Task directions: Repeat the data word for word. Do not include the pictures.

________________

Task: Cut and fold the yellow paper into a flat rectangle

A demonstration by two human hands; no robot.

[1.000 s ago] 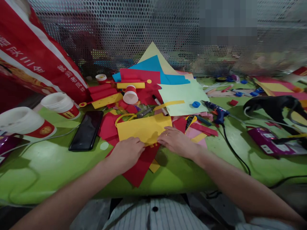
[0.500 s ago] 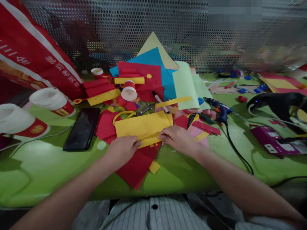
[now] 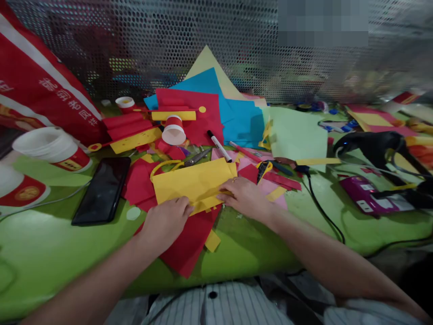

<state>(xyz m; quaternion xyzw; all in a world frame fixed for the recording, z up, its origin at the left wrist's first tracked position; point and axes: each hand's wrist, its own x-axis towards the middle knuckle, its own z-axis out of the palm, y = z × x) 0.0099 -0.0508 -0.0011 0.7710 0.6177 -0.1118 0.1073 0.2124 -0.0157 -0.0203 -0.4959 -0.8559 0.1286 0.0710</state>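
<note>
At the far left, well apart from the wide yellow paper sheet, stands a red bag with white lettering. Nearer the sheet, but still to its left, are 2 white paper cups with red bands and a glossy black phone, flat on the green table. The left hand pinches the sheet's near edge between thumb and fingers. The sheet lies in front of the person, with a narrow fold along that edge. A pointed dark-red paper piece extends from under the sheet toward the person; metal scissors with yellow handles lie just beyond it. The right hand grasps the fold's right part, fingertips curled in. Beyond the sheet, slightly right, is a white marker with a black cap. Farther right are a pale green sheet and, at the sheet's far right, a purple power strip.
</note>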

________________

Worked solution:
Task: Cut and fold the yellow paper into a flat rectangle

A demonstration by two human hands; no robot.

[1.000 s ago] 
[0.500 s ago] 
[now] 

<state>(xyz m; quaternion xyzw; all in a world frame fixed for the recording, z up, its origin at the left wrist's first tracked position; point and axes: each hand's wrist, its own x-axis towards the middle knuckle, its own z-axis out of the palm, y = z × x) 0.0099 -0.0508 -0.0011 0.7710 0.6177 -0.1118 0.1073 0.2124 -0.0157 -0.0203 -0.4959 -0.8559 0.1286 0.0710</state>
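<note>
At the far left, well apart from the wide yellow paper sheet, stands a red bag with white lettering. Nearer the sheet, but still to its left, are 2 white paper cups with red bands and a glossy black phone, flat on the green table. The left hand pinches the sheet's near edge between thumb and fingers. The sheet lies in front of the person, with a narrow fold along that edge. A pointed dark-red paper piece extends from under the sheet toward the person; metal scissors with yellow handles lie just beyond it. The right hand grasps the fold's right part, fingertips curled in. Beyond the sheet, slightly right, is a white marker with a black cap. Farther right are a pale green sheet and, at the sheet's far right, a purple power strip.
</note>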

This output is finished.